Whenever a line below holds the word "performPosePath", count it; please give only the final number.

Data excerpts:

───

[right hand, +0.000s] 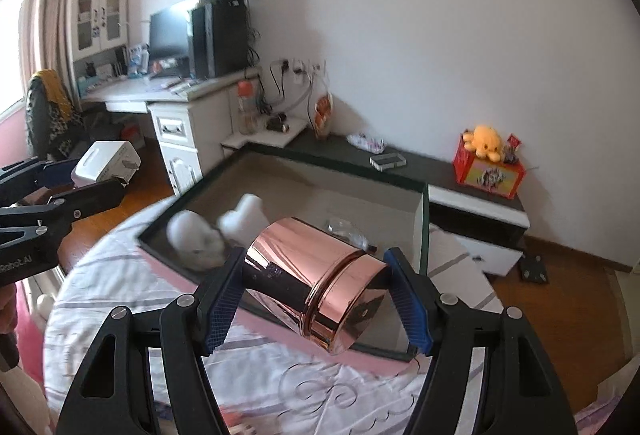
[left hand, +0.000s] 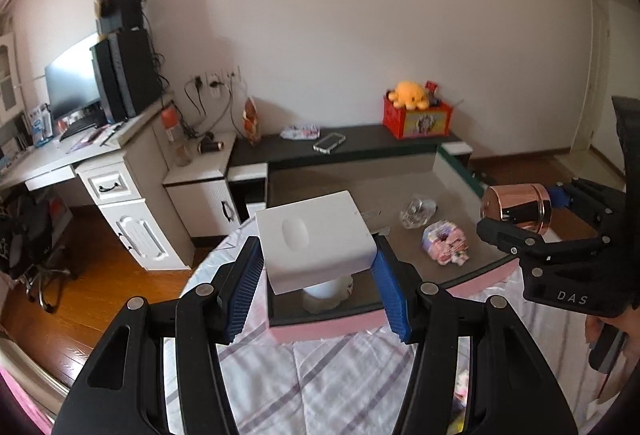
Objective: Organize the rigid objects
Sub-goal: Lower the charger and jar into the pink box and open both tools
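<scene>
The big thing here is the glass-topped tray (left hand: 460, 171) on the bed (left hand: 320, 375), w/ a pink edge facing you, so treat that as your drop zone imo. Both items are up in the air just short of it, not set down yet.

Left hand-held gripper (left hand: 316, 275) is pinching the white box (left hand: 316, 235) across its sides, blue pads pressed on both edges. It's tilted toward you and hanging over a white round thing (left hand: 326, 291) already on the glass, so level it and slide to a bare patch b4 lowering, otherwise it lands on top and rocks.

Right hand-held gripper (right hand: 316, 299) is clamped on the copper tin (right hand: 316, 283), lying sideways w/ lid end to the right. Shiny metal = slippery, so keep the squeeze even and don't rush. Turn it upright first or it'll prob roll on glass.

Watch the small stuff: clear wrapper (left hand: 418, 211) and pink block toy (left hand: 444, 243) sit right between your two paths.
</scene>
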A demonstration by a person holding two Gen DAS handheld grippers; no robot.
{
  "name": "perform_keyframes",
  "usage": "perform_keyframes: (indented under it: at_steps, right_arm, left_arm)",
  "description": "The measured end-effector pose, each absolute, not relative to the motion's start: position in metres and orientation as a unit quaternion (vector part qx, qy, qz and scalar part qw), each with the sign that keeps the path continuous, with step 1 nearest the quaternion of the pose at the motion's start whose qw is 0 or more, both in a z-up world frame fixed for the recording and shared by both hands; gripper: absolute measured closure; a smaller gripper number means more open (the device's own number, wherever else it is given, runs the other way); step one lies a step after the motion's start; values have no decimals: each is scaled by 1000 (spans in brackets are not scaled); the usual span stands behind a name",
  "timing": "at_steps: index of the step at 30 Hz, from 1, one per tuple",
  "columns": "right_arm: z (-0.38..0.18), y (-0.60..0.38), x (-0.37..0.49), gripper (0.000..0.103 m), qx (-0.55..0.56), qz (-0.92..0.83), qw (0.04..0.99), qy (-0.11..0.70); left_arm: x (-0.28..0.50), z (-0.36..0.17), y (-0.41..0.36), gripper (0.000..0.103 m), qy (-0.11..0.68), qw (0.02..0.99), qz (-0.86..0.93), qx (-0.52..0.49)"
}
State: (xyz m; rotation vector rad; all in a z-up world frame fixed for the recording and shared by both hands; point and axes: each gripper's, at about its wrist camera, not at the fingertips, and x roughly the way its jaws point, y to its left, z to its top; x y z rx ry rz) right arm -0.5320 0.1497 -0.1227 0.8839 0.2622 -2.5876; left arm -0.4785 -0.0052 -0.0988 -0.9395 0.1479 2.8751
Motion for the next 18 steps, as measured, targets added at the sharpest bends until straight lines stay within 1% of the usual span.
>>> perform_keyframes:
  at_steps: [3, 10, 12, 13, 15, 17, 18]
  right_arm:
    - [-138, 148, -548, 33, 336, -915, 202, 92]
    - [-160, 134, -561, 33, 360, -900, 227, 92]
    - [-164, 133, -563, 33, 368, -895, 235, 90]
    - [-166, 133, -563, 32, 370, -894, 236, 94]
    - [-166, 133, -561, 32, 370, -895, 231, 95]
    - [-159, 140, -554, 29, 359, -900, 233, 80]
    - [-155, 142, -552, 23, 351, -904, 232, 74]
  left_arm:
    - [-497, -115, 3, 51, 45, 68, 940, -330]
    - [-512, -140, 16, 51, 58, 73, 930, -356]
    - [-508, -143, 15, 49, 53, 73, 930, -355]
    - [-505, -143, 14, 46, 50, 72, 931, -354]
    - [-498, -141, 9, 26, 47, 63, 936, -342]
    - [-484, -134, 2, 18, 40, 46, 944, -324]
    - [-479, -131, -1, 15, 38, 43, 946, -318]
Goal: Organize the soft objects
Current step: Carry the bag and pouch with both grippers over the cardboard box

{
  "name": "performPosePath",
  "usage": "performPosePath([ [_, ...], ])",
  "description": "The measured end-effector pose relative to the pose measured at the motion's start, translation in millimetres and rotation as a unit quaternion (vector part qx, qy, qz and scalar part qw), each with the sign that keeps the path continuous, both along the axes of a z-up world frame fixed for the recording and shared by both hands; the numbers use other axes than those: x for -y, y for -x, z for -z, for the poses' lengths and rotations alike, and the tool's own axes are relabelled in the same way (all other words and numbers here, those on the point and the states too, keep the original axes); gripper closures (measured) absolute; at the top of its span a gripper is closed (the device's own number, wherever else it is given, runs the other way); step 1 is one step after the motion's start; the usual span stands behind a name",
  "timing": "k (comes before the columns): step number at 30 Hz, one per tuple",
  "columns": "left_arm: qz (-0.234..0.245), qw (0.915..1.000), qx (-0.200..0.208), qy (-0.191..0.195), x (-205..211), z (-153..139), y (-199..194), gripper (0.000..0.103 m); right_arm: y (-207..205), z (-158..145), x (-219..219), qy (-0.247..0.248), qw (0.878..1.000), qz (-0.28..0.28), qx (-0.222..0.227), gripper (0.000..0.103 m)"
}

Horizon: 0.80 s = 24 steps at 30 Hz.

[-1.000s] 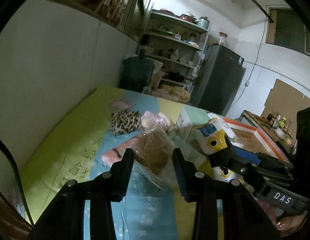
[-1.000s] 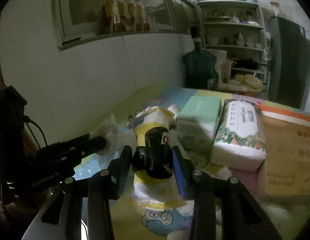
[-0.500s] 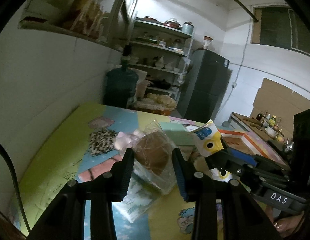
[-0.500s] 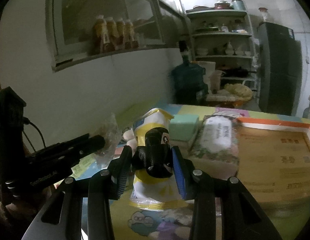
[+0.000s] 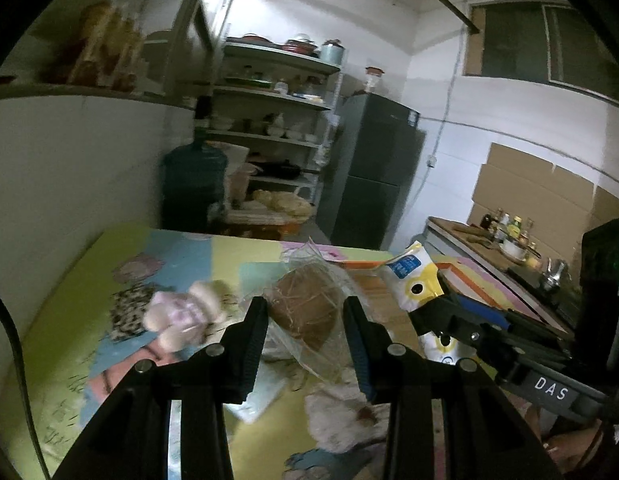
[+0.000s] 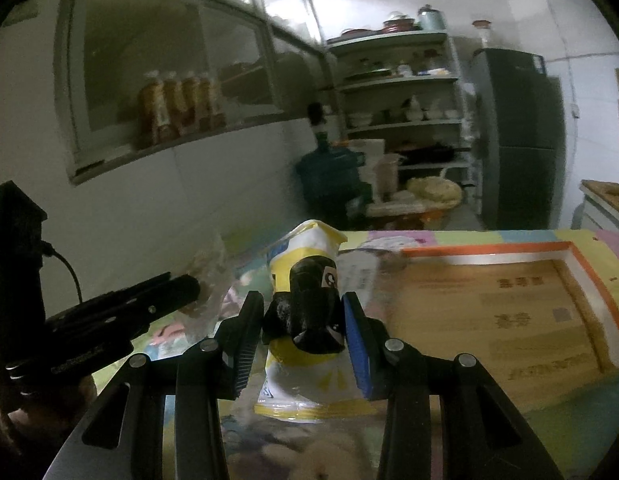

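Note:
My left gripper (image 5: 305, 320) is shut on a clear plastic bag with a brown loaf (image 5: 305, 308) and holds it above the table. My right gripper (image 6: 303, 320) is shut on a yellow and white snack bag with a black patch (image 6: 305, 308), also held up; it shows in the left wrist view (image 5: 413, 284). A pink plush toy (image 5: 185, 312) and a leopard-print cloth (image 5: 127, 308) lie on the colourful table mat (image 5: 69, 320) at the left. A white fluffy thing (image 5: 341, 420) lies below the left gripper.
A cardboard box with an orange rim (image 6: 509, 304) lies on the table at the right. A white tissue pack (image 6: 361, 268) sits behind the snack bag. A blue water jug (image 5: 193, 188), shelves (image 5: 277, 120) and a dark fridge (image 5: 373, 176) stand beyond the table.
Both grippers have lifted and tilted up with their bags still held. The table objects have dropped lower in view, and the green box is out of sight.

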<state>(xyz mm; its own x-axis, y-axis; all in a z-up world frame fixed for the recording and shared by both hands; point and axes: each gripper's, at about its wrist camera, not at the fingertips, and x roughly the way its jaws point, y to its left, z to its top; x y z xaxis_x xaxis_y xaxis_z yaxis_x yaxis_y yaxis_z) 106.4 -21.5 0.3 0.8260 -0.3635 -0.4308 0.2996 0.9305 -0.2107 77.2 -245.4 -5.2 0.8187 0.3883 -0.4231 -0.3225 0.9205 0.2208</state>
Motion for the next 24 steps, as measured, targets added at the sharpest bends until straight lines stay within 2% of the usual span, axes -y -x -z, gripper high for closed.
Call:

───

REPLY:
2